Temporal Network Kernel density estimate
Description
Calculate the Temporal Network Kernel Density Estimate based on a network of lines,
sampling points in space and times, and events in space and time.
Usage
tnkde(
lines,
events,
time_field,
w,
samples_loc,
samples_time,
kernel_name,
bw_net,
bw_time,
adaptive = FALSE,
adaptive_separate = TRUE,
trim_bw_net = NULL,
trim_bw_time = NULL,
method,
div = "bw",
diggle_correction = FALSE,
study_area = NULL,
max_depth = 15,
digits = 5,
tol = 0.1,
agg = NULL,
sparse = TRUE,
grid_shape = c(1, 1),
verbose = TRUE,
check = TRUE
)
tnkde(
lines,
events,
time_field,
w,
samples_loc,
samples_time,
kernel_name,
bw_net,
bw_time,
adaptive = FALSE,
adaptive_separate = TRUE,
trim_bw_net = NULL,
trim_bw_time = NULL,
method,
div = "bw",
diggle_correction = FALSE,
study_area = NULL,
max_depth = 15,
digits = 5,
tol = 0.1,
agg = NULL,
sparse = TRUE,
grid_shape = c(1, 1),
verbose = TRUE,
check = TRUE
)
Arguments
lines |
A feature collection of linestrings representing the underlying network. The
geometries must be simple Linestrings (may crash if some geometries
are invalid) without MultiLineSring.
|
events |
events A feature collection of points representing the events on the
network. The points will be snapped on the network to their closest line.
|
time_field |
The name of the field in events indicating when the events
occurred. It must be a numeric field
|
w |
A vector representing the weight of each event
|
samples_loc |
A feature collection of points representing the locations for
which the densities will be estimated.
|
samples_time |
A numeric vector indicating when the densities will be sampled
|
kernel_name |
The name of the kernel to use. Must be one of triangle,
gaussian, tricube, cosine, triweight, quartic, epanechnikov or uniform.
|
bw_net |
The network kernel bandwidth (using the scale of the lines),
can be a single float or a numeric vector if a different bandwidth must be
used for each event.
|
bw_time |
The time kernel bandwidth, can be a single float or a numeric
vector if a different bandwidth must be used for each event.
|
adaptive |
A Boolean, indicating if an adaptive bandwidth must be used.
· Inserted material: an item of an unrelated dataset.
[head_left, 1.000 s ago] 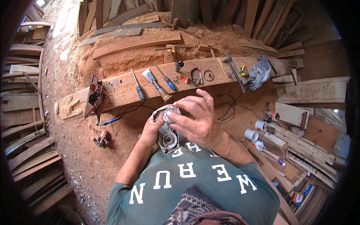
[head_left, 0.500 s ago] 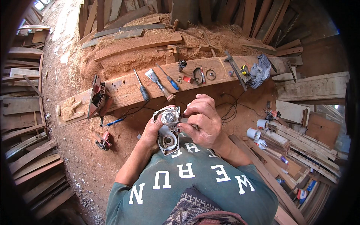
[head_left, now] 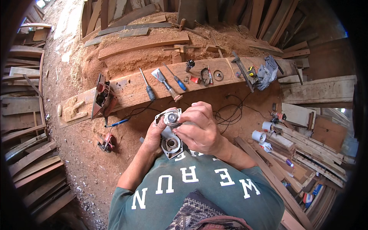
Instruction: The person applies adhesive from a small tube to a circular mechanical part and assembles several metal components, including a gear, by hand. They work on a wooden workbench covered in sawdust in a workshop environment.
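My left hand [head_left: 152,138] holds two grey metal housing parts in front of my shirt. The upper one, a housing cover [head_left: 172,118], has a round bearing at its middle, and my left thumb presses on its edge. Below it sits a gear housing [head_left: 172,145], cup-shaped with a dark centre hole and square corners. My right hand [head_left: 200,126] closes its bent fingers on the right side of the cover. Those fingers hide that edge, so any small piece between them cannot be seen.
A long plank [head_left: 126,87] carries a red tool body [head_left: 102,97], a chisel [head_left: 166,84], two screwdrivers, a black fan [head_left: 190,64], rings, a tape measure [head_left: 252,71] and a grey cloth [head_left: 267,72]. Cables [head_left: 234,111] lie on the sawdust floor. Timber is stacked around.
My right hand has come down and left onto the housing cover, its fingers now closed against the side. The cover has tilted slightly. The gear housing has hardly moved.
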A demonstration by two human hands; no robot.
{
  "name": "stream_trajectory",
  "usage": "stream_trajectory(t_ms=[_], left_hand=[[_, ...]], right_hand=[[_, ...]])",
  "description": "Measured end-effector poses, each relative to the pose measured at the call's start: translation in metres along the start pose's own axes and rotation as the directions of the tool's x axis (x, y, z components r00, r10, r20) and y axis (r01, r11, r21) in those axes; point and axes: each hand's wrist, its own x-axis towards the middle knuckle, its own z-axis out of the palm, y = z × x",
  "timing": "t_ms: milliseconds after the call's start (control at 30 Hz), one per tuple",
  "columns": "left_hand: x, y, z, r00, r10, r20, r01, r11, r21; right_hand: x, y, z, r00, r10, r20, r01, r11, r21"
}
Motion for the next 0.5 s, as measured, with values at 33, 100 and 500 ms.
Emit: stream_trajectory(t_ms=[33, 100, 500], left_hand=[[0.000, -0.001, -0.002, 1.000, 0.015, -0.006, -0.015, 1.000, -0.002], [0.002, -0.002, -0.005, 0.999, 0.034, -0.022, -0.033, 0.999, 0.023], [0.032, -0.027, 0.019, 0.994, 0.072, -0.077, -0.062, 0.991, 0.119]], right_hand=[[-0.003, 0.003, 0.001, 0.999, 0.026, -0.024, -0.025, 1.000, 0.007], [-0.008, 0.007, -0.002, 0.994, 0.082, -0.072, -0.081, 0.997, 0.017], [-0.004, 0.044, -0.030, 0.970, 0.228, 0.082, -0.233, 0.971, 0.059]])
Both spatial and temporal bandwidths are adapted but separately.
|
adaptive_separate |
A boolean indicating if the adaptive bandwidths
for the time and the network dimensions must be calculated separately (TRUE) or in
interaction (FALSE)
|
trim_bw_net |
A float, indicating the maximum value for the adaptive
network bandwidth
|
trim_bw_time |
A float, indicating the maximum value for the adaptive
time bandwidth
|
method |
The method to use when calculating the NKDE, must be one of
simple / discontinuous / continuous (see nkde details for more information)
|
div |
The divisor to use for the kernel. Must be "n" (the number of
events within the radius around each sampling point), "bw" (the bandwith)
"none" (the simple sum).
|
diggle_correction |
A Boolean indicating if the correction factor
for edge effect must be used.
|
study_area |
A feature collection of polygons
representing the limits of the study area.
|
max_depth |
when using the continuous and discontinuous methods, the
calculation time and memory use can go wild if the network has many
small edges (area with many of intersections and many events). To
avoid it, it is possible to set here a maximum depth. Considering that the
kernel is divided at intersections, a value of 10 should yield good
estimates in most cases. A larger value can be used without a problem for the
discontinuous method. For the continuous method, a larger value will
strongly impact calculation speed.
|
digits |
The number of digits to retain from the spatial coordinates. It
ensures that topology is good when building the network. Default is 3. Too high a
precision (high number of digits) might break some connections
|
tol |
A float indicating the minimum distance between the events and the
lines' extremities when adding the point to the network. When points are
closer, they are added at the extremity of the lines.
|
agg |
A double indicating if the events must be aggregated within a
distance. If NULL, the events are aggregated only by rounding the
coordinates.
|
sparse |
A Boolean indicating if sparse or regular matrices should be
used by the Rcpp functions. These matrices are used to store edge indices
between two nodes in a graph. Regular matrices are faster, but require more
memory, in particular with multiprocessing. Sparse matrices are slower (a
bit), but require much less memory.
|
grid_shape |
A vector of two values indicating how the study area
must be split when performing the calculus. Default is c(1,1) (no split). A finer grid could
reduce memory usage and increase speed when a large dataset is used. When using
multiprocessing, the work in each grid is dispatched between the workers.
|
verbose |
A Boolean, indicating if the function should print messages
about the process.
|
check |
A Boolean indicating if the geometry checks must be run before
the operation. This might take some times, but it will ensure that the CRS
of the provided objects are valid and identical, and that geometries are valid.
|
Details
Temporal Network Kernel Density Estimate
The TNKDE is an extension of the NKDE considering both the location of events on the network and
in time. Thus, density estimation (density sampling) can be done along lines of the network and
at different time. It can be used with the three NKDE (simple, discontinuous and continuous).
density in time and space
Two bandwidths must be provided, one for the network distance and one for the
time distance. They are both used to calculate the contribution of each event
to each sampling point. Let us consider one event E and a sample S. dnet(E,S)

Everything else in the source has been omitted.